Ukraine protests: Crimea Calls Referendum
Protesters attend a pro-Russian rally outside the Crimean parliament building in Simferopol Reuters

Crimea's parliament has announced that it will hold a referendum in May to reconsider the region's status in the wake of the revolution that rocked Ukraine that topped president Viktor Yanukovich.

Crimea, the only Ukrainian region where ethnic Russians make up a majority of the population, will vote on greater self-rule on 25 May.

Lawmakers also voted to dismiss the regional government and appointed Serhiy Aksionov, the leader of the Russian Unity party, as new prime minister.

"As a result of an unconstitutional seizure of power in Ukraine with the support of radical nationalist armed gangs, Crimeans have felt that the peace and tranquillity of Crimea is in jeopardy," said the press secretary of the parliament speaker Oxana Korniikchuk.

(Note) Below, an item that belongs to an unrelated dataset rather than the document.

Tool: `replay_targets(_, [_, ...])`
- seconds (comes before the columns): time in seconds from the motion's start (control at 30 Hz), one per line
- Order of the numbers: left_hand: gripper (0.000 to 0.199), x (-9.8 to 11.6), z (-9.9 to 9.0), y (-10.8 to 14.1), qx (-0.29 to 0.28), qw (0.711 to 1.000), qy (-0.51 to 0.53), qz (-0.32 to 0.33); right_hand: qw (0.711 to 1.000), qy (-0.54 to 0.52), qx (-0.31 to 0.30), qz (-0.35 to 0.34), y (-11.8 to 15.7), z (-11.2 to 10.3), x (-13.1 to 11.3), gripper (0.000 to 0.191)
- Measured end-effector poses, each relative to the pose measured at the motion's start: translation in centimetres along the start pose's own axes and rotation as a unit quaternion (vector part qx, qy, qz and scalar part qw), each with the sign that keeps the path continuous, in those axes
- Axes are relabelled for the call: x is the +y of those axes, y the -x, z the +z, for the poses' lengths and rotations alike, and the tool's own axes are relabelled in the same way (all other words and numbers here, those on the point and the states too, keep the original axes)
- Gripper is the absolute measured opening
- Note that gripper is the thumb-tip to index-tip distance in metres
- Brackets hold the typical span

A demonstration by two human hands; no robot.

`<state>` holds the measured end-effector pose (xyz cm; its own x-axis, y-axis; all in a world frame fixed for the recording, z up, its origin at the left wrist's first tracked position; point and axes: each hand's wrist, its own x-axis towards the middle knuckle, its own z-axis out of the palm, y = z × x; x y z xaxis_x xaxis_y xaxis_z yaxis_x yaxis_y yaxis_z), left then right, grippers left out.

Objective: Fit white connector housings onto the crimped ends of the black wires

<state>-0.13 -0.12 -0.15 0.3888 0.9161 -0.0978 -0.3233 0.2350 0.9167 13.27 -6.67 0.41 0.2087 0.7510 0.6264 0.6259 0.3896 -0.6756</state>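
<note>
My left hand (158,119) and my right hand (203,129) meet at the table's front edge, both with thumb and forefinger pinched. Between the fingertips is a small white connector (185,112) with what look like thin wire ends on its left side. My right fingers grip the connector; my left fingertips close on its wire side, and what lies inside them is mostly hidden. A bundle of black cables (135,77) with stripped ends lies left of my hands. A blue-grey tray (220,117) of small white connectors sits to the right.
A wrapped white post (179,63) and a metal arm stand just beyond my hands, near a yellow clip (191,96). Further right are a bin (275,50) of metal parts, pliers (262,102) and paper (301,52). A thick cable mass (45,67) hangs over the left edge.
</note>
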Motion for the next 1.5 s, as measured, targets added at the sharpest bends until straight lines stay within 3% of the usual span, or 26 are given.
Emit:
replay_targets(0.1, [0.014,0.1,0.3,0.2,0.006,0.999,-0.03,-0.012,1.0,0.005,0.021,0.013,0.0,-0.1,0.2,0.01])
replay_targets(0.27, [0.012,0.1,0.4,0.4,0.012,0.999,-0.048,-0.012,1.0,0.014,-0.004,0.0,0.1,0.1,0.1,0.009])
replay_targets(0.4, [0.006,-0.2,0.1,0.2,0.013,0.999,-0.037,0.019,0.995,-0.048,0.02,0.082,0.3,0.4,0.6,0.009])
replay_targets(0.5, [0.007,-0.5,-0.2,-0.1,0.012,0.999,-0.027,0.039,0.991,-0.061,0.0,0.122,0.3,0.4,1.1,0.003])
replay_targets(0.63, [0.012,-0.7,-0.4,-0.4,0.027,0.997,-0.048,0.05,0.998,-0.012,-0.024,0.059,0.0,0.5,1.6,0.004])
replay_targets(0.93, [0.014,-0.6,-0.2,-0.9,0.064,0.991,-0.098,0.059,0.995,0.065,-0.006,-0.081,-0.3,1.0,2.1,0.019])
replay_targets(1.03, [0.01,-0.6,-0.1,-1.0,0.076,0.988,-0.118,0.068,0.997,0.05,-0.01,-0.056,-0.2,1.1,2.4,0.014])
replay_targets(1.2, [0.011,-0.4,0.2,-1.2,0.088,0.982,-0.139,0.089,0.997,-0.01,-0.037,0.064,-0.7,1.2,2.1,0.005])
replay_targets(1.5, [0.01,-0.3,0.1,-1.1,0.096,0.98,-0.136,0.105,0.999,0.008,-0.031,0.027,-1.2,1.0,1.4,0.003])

"We are convinced that only by holding an all-Crimean referendum on improving the status of the autonomy and expanding its powers Crimeans will be able to determine the future of autonomy on their own."

In Kiev, Ukraine's electoral committee member Yuriy Donchenko described the move as "illegitimate", Espreso TV reported.

Sources close to Yanukovich said the fugitive president is to hold a news conference in Rostov-on-Don, southern Russia, on Friday, Itar-Tass news agency reported.

Yanukovich has claimed he was still the legitimate head of the Ukrainian state.

Earlier on Thursday armed men took over the regional government and parliament buildings in Simferopol and raised the Russian flag.

Tension has been mounting in the region since Kremlin-backed Yanukovich was ousted.

Russians have called on Moscow to protect them from the revolutionaries who they described as radicals and Nazis.

Fights broke out in Simferopol between Muslim Tatars, who have sided with ethnic Ukrainians in backing the revolution, and a rival group of pro-Russia demonstrators.